### [WORK INSTRUCTION]
Every record should be written out again in full, with no character altered.

(Data excerpts)
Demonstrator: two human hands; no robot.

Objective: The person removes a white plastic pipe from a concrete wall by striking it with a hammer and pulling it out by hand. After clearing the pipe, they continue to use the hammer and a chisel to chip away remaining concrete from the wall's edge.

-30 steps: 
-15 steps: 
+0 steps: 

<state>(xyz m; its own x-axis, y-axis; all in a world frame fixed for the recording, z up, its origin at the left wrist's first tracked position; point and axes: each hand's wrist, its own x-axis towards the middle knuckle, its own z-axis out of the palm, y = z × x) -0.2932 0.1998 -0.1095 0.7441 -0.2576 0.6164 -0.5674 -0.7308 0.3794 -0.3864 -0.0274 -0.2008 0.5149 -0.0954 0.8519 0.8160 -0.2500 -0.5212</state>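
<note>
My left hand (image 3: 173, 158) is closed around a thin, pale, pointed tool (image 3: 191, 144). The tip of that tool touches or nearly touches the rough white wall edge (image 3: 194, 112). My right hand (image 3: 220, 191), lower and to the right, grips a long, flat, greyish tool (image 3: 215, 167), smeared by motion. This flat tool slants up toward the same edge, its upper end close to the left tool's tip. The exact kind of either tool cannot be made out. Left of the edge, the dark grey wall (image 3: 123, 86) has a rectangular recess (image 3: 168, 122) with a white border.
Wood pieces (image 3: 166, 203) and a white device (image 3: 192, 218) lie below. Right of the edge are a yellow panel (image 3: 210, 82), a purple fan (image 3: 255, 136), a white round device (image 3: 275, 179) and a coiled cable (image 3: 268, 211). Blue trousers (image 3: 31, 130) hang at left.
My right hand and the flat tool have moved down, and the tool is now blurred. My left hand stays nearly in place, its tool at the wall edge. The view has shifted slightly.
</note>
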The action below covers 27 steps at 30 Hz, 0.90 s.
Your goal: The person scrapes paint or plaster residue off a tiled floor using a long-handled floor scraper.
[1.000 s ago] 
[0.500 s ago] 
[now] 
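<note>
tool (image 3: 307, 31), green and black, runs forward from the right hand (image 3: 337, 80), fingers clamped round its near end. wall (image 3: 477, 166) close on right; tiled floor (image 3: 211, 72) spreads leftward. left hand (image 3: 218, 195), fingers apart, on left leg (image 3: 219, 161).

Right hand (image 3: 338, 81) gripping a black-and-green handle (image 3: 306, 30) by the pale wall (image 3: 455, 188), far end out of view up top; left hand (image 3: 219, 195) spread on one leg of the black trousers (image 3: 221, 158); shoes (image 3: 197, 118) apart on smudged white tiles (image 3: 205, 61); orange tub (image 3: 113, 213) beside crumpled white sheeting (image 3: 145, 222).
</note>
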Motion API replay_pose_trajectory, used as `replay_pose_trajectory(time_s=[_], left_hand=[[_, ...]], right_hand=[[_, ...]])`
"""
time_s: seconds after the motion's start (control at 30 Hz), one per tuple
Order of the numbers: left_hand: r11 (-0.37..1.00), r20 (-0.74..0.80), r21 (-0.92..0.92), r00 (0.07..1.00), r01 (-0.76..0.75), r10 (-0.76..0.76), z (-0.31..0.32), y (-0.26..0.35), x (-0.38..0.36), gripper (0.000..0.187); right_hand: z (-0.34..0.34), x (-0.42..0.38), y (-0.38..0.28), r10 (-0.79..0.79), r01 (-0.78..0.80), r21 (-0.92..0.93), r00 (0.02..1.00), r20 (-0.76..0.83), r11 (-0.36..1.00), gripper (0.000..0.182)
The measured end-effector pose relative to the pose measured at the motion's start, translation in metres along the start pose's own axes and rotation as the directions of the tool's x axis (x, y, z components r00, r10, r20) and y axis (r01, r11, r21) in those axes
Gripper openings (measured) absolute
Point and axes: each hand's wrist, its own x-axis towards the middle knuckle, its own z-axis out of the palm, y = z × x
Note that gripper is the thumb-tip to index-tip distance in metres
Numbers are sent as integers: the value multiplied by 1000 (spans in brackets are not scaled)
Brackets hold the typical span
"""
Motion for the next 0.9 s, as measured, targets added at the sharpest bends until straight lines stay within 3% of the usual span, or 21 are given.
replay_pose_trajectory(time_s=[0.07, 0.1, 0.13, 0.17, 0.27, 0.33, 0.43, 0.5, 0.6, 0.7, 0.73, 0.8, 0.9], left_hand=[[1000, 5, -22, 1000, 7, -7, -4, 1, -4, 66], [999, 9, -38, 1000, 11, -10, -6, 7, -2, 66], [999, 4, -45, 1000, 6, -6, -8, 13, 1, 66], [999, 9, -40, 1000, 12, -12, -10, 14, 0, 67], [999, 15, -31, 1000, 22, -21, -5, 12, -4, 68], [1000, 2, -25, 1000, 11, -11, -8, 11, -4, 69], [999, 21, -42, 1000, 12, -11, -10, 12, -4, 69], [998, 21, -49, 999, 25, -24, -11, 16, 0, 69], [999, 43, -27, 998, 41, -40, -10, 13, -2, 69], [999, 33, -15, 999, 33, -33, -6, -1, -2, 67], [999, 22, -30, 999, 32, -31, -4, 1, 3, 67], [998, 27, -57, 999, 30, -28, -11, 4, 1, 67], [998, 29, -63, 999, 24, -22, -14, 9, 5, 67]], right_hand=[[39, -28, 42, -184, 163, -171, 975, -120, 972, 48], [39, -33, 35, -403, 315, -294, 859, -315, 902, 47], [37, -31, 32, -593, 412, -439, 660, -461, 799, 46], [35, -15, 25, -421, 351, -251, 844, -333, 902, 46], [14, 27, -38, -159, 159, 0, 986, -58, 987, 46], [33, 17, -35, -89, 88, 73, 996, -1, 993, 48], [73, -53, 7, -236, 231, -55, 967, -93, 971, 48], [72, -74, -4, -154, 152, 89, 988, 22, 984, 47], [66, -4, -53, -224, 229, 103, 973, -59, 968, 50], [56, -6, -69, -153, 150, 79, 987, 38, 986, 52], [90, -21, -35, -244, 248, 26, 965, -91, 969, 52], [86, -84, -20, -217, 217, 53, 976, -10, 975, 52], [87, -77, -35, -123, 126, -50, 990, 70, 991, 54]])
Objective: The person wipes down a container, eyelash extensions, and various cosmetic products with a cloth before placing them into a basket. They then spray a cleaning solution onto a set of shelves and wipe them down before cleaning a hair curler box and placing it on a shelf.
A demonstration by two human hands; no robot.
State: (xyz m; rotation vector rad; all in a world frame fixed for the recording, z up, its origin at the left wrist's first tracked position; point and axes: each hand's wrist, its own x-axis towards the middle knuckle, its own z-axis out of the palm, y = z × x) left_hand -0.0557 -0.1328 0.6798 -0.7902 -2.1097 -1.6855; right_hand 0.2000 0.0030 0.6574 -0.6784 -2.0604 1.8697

### [RESULT]
Demonstrator: two human hands; no robot.

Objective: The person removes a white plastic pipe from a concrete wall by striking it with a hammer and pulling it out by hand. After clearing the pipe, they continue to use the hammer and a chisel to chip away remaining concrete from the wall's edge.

-30 steps: 
-15 steps: 
+0 steps: 

<state>(xyz m; its own x-axis, y-axis; all in a world frame fixed for the recording, z up, its origin at the left wrist's first tracked position; point and axes: each hand's wrist, its own x-axis towards the middle knuckle, its own z-axis out of the palm, y = z × x) -0.2932 0.1998 -0.1095 0.7441 -0.2576 0.6164 -0.5674 -0.7308 0.3794 -0.3864 -0.0274 -0.2008 0.5149 -0.0954 0.8519 0.8160 -0.2500 -0.5212</state>
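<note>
My left hand (image 3: 173, 158) is closed around a thin, pale, pointed tool (image 3: 191, 144). The tip of that tool touches or nearly touches the rough white wall edge (image 3: 194, 112). My right hand (image 3: 220, 191), lower and to the right, grips a long, flat, greyish tool (image 3: 215, 167), smeared by motion. This flat tool slants up toward the same edge, its upper end close to the left tool's tip. The exact kind of either tool cannot be made out. Left of the edge, the dark grey wall (image 3: 123, 86) has a rectangular recess (image 3: 168, 122) with a white border.
Wood pieces (image 3: 166, 203) and a white device (image 3: 192, 218) lie below. Right of the edge are a yellow panel (image 3: 210, 82), a purple fan (image 3: 255, 136), a white round device (image 3: 275, 179) and a coiled cable (image 3: 268, 211). Blue trousers (image 3: 31, 130) hang at left.
My right hand and the flat tool have moved down, and the tool is now blurred. My left hand stays nearly in place, its tool at the wall edge. The view has shifted slightly.
</note>
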The action below covers 27 steps at 30 Hz, 0.90 s.
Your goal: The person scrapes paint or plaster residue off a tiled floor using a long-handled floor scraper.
[1.000 s ago] 
[0.500 s ago] 
[now] 
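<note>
tool (image 3: 307, 31), green and black, runs forward from the right hand (image 3: 337, 80), fingers clamped round its near end. wall (image 3: 477, 166) close on right; tiled floor (image 3: 211, 72) spreads leftward. left hand (image 3: 218, 195), fingers apart, on left leg (image 3: 219, 161).

Right hand (image 3: 338, 81) gripping a black-and-green handle (image 3: 306, 30) by the pale wall (image 3: 455, 188), far end out of view up top; left hand (image 3: 219, 195) spread on one leg of the black trousers (image 3: 221, 158); shoes (image 3: 197, 118) apart on smudged white tiles (image 3: 205, 61); orange tub (image 3: 113, 213) beside crumpled white sheeting (image 3: 145, 222).
</note>
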Motion API replay_pose_trajectory, used as `replay_pose_trajectory(time_s=[_], left_hand=[[_, ...]], right_hand=[[_, ...]])`
"""
time_s: seconds after the motion's start (control at 30 Hz), one per tuple
Order of the numbers: left_hand: r11 (-0.37..1.00), r20 (-0.74..0.80), r21 (-0.92..0.92), r00 (0.07..1.00), r01 (-0.76..0.75), r10 (-0.76..0.76), z (-0.31..0.32), y (-0.26..0.35), x (-0.38..0.36), gripper (0.000..0.187); right_hand: z (-0.34..0.34), x (-0.42..0.38), y (-0.38..0.28), r10 (-0.79..0.79), r01 (-0.78..0.80), r21 (-0.92..0.93), r00 (0.02..1.00), r20 (-0.76..0.83), r11 (-0.36..1.00), gripper (0.000..0.182)
The measured end-effector pose relative to the pose measured at the motion's start, translation in metres along the start pose's own axes and rotation as the directions of the tool's x axis (x, y, z components r00, r10, r20) and y axis (r01, r11, r21) in those axes
Gripper openings (measured) absolute
Point and axes: each hand's wrist, its own x-axis towards the middle knuckle, its own z-axis out of the palm, y = z × x
Note that gripper is the thumb-tip to index-tip distance in metres
Numbers are sent as integers: the value multiplied by 1000 (spans in brackets are not scaled)
Brackets hold the typical span
"""
Motion for the next 0.9 s, as measured, targets added at the sharpest bends until straight lines stay within 3% of the usual span, or 21 are given.
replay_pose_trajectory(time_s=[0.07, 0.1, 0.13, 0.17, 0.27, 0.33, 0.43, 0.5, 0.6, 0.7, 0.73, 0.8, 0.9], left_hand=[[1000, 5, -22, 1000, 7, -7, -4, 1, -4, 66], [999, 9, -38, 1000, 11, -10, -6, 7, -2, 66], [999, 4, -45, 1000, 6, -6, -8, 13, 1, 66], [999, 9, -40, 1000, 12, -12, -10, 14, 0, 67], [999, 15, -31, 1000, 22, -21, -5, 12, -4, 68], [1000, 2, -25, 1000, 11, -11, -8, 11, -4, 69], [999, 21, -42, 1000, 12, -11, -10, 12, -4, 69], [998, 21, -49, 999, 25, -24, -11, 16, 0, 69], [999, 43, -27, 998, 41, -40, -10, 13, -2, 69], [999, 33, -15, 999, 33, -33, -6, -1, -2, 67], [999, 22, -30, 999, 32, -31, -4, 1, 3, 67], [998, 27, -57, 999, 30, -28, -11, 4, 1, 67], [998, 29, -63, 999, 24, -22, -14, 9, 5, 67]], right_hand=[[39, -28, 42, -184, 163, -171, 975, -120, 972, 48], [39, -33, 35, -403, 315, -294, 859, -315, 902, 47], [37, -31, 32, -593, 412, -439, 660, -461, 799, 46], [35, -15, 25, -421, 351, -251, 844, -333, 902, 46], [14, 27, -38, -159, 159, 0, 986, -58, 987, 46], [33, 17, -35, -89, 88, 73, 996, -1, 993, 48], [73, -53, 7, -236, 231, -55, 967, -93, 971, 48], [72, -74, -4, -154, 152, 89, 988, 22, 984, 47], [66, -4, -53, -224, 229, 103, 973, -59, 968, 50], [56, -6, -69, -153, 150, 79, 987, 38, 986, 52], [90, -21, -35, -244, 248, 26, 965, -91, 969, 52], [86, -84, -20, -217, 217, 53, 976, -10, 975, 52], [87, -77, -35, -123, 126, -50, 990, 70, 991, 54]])
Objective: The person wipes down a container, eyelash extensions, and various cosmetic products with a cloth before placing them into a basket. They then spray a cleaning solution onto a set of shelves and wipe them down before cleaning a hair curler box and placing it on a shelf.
A demonstration by two human hands; no robot.
State: (xyz m; rotation vector rad; all in a world frame fixed for the recording, z up, its origin at the left wrist's first tracked position; point and axes: each hand's wrist, its own x-axis towards the middle knuckle, its own z-axis out of the palm, y = z × x) left_hand -0.0557 -0.1328 0.6798 -0.7902 -2.1097 -1.6855; right_hand 0.2000 0.0030 0.6574 -0.6784 -2.0604 1.8697

The response is finished, and the exercise is complete.